Only after seeing the gorgeous arrangements that the ikebana students put together did I decide to give it a try. So in the fall of 2016, I jumped right in!
Most of us who have tried ikebana really enjoy it – but not everyone, and that’s OK! One friend gave it a solid effort for 18 months but eventually quit. “It’s supposed to relax you, but I just found it too stressful,” she explained. It’s hard to argue with that. “It’s just sticking flowers in a vase,” sniffed another friend, who you will be shocked to learn, has not given ikebana a go.
Depending on your translation, ikebana means either arranging flowers (yawn) or living flowers (yay!). Western-style (OK, American) floral arrangements seem to emphasize overstuffed vases with huge amounts of gorgeous but ridiculously expensive flowers. You stuff flowers into a vase until it’s full, perhaps adding some leaves or other filler. More is more!
By contrast, ikebana focuses on balancing the arrangement’s components with the space around them. First you arrange the stems, which are literally sticks or twigs of some kind, usually, whatever is in season. Then come the flowers, but only three flowers or so. Finally, you fill in with some leaves. The space around each stem and flower defines each element and gives the viewer ‘the chance to enjoy the arrangement’ to paraphrase our instructor.
Ikebana arrangements begin with formulas. The size and shape of the container dictates the length of the stems, which in turn dictate the lengths of the flowers. The positions of each stem and flower also begin with formulas–angles, positions to the right and left, and so on. While some people chafe against such rigid rules, I love a framework. I have always been a bit of a disaster at arranging flowers, so I enjoy starting with a a set of rules and working within that structure.

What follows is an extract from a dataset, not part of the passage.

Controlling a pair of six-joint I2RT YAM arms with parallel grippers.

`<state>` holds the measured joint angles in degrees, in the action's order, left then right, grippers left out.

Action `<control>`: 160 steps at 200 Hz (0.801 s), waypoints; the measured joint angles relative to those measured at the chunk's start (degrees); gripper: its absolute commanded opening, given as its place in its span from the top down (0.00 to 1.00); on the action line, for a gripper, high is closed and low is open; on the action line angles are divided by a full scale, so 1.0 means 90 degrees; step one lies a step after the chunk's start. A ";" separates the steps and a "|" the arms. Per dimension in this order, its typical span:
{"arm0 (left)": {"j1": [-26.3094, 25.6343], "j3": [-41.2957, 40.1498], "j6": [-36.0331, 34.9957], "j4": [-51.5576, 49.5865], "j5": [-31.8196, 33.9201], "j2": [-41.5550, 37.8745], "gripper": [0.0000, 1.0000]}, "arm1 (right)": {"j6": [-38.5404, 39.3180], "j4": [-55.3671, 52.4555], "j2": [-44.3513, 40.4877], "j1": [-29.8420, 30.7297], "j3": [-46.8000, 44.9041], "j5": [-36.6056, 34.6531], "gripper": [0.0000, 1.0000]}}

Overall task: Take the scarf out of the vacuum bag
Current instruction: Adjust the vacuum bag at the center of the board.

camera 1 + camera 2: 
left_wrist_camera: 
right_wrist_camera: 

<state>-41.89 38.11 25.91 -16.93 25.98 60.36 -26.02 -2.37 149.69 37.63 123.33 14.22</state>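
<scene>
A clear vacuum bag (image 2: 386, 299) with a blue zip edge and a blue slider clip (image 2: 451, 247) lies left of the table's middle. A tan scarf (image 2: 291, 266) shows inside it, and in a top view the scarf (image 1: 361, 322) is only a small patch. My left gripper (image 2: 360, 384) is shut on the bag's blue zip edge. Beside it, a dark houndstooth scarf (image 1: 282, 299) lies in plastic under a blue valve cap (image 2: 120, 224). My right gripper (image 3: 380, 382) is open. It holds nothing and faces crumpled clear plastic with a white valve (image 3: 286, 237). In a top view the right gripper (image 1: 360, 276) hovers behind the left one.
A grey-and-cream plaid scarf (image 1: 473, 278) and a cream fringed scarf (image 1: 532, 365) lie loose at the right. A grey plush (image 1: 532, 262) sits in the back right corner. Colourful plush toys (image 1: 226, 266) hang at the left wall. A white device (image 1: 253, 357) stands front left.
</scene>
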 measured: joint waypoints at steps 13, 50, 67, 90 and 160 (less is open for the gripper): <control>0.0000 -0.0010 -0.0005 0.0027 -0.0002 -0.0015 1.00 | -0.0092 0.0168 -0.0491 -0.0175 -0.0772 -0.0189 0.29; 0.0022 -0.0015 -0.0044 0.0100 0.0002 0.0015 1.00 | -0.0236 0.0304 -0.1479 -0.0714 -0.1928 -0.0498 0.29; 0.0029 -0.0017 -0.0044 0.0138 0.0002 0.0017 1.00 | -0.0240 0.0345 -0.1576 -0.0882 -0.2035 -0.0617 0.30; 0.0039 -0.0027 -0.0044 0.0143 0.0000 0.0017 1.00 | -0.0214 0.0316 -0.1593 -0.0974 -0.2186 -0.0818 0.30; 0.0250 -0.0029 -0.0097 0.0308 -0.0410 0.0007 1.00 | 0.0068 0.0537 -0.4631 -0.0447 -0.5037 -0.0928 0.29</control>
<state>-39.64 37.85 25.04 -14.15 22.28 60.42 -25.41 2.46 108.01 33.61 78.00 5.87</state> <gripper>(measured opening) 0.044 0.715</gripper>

Our instructor Sakiko Kamata has taught ikebana for years. She loves teaching and sharing her skills with her students, and her infectious laugh make each class so much fun. During class, we watch a demonstration by Kamata-sensei, assemble that week’s arrangement according to The Rules, then call her over when we think we have it right. She comes over and always offers praise, then makes adjustments. Sometimes it’s a stem or two moved over slightly, or a slightly bushy leaf snipped down just a tad. Other times, it ends up a complete re-do. We, students, snap a few photos, then disassemble the arrangement and hope that we can recreate it at home.
Kristi strikes the classic ikebana pose-frown combination while contemplating whether she should move a stem one millimeter to the left. Or maybe two millimeters to the right.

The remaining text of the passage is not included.